▶ _AIM OF THE EXERCISE_
Could you say how many lines in the entries contain the string "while"? Give only that number.

▶ _PROVIDED RECORDS_
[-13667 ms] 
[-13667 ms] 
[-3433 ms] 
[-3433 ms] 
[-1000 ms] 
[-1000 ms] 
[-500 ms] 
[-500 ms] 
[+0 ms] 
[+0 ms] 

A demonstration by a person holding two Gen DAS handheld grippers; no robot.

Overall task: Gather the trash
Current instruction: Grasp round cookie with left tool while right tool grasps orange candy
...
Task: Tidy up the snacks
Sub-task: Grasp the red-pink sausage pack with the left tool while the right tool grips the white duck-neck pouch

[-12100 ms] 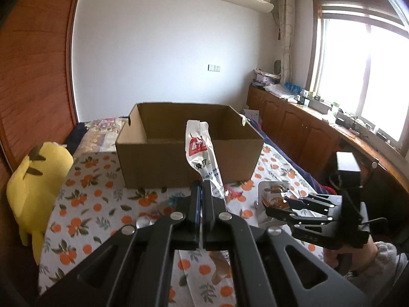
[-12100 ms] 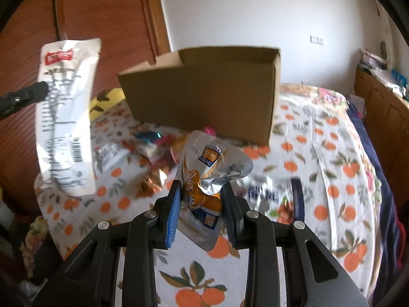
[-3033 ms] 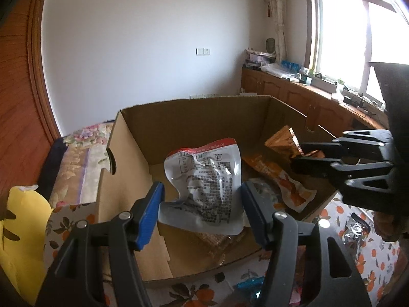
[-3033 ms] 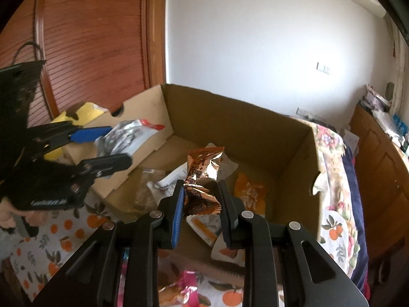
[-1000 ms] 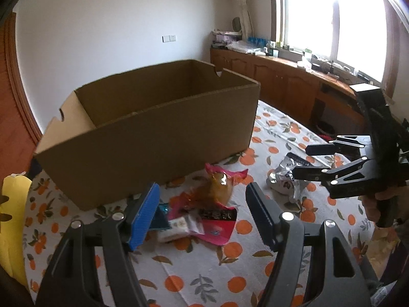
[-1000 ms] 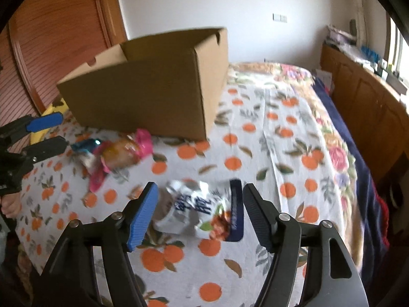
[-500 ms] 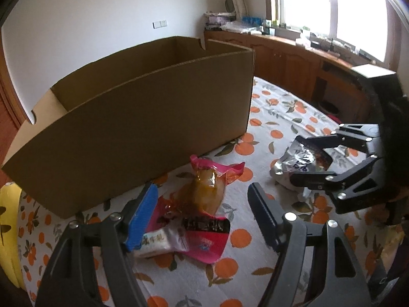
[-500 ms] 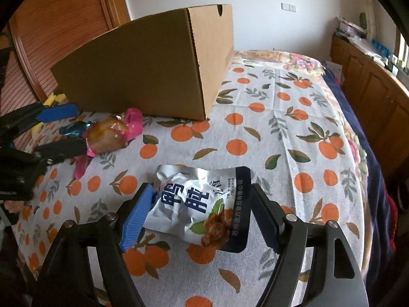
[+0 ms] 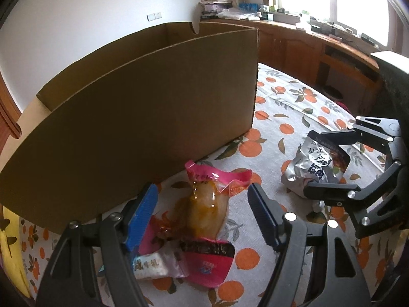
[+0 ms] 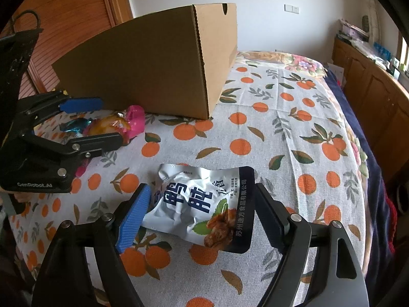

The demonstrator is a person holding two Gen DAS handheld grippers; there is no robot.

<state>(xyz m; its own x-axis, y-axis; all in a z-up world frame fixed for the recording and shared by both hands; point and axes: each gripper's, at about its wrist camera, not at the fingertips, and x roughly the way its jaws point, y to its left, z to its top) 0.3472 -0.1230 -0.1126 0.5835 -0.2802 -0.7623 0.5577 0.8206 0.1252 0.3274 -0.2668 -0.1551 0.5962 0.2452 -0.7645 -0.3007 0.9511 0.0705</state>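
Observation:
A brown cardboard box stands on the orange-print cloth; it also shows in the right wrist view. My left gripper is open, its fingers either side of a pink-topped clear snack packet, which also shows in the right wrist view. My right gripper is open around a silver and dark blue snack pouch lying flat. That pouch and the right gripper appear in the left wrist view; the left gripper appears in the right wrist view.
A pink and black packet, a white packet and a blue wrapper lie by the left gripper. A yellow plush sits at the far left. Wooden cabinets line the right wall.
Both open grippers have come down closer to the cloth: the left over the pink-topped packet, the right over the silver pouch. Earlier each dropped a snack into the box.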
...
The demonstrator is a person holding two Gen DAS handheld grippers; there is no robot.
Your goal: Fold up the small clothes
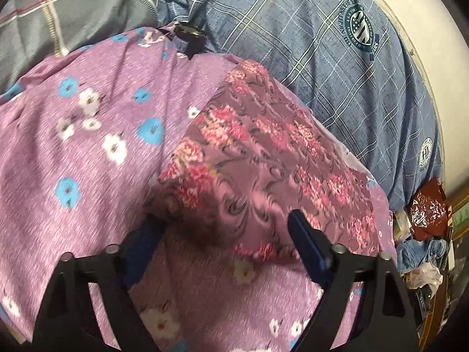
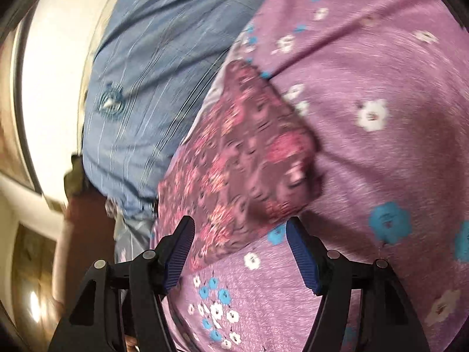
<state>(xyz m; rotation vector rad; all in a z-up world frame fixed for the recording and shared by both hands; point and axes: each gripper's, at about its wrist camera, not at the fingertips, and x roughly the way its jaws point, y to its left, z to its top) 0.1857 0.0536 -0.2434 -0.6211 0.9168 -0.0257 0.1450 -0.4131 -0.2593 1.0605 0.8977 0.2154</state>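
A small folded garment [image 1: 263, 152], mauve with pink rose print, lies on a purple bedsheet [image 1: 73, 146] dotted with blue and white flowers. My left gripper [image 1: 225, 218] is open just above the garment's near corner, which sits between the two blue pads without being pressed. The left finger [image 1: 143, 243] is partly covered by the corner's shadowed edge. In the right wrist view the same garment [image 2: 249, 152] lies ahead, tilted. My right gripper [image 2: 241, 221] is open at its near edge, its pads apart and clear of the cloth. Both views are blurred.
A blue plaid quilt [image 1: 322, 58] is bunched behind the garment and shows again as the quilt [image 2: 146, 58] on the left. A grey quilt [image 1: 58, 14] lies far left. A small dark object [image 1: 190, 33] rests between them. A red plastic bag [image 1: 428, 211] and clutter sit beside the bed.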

▶ _TASK OUTPUT_
2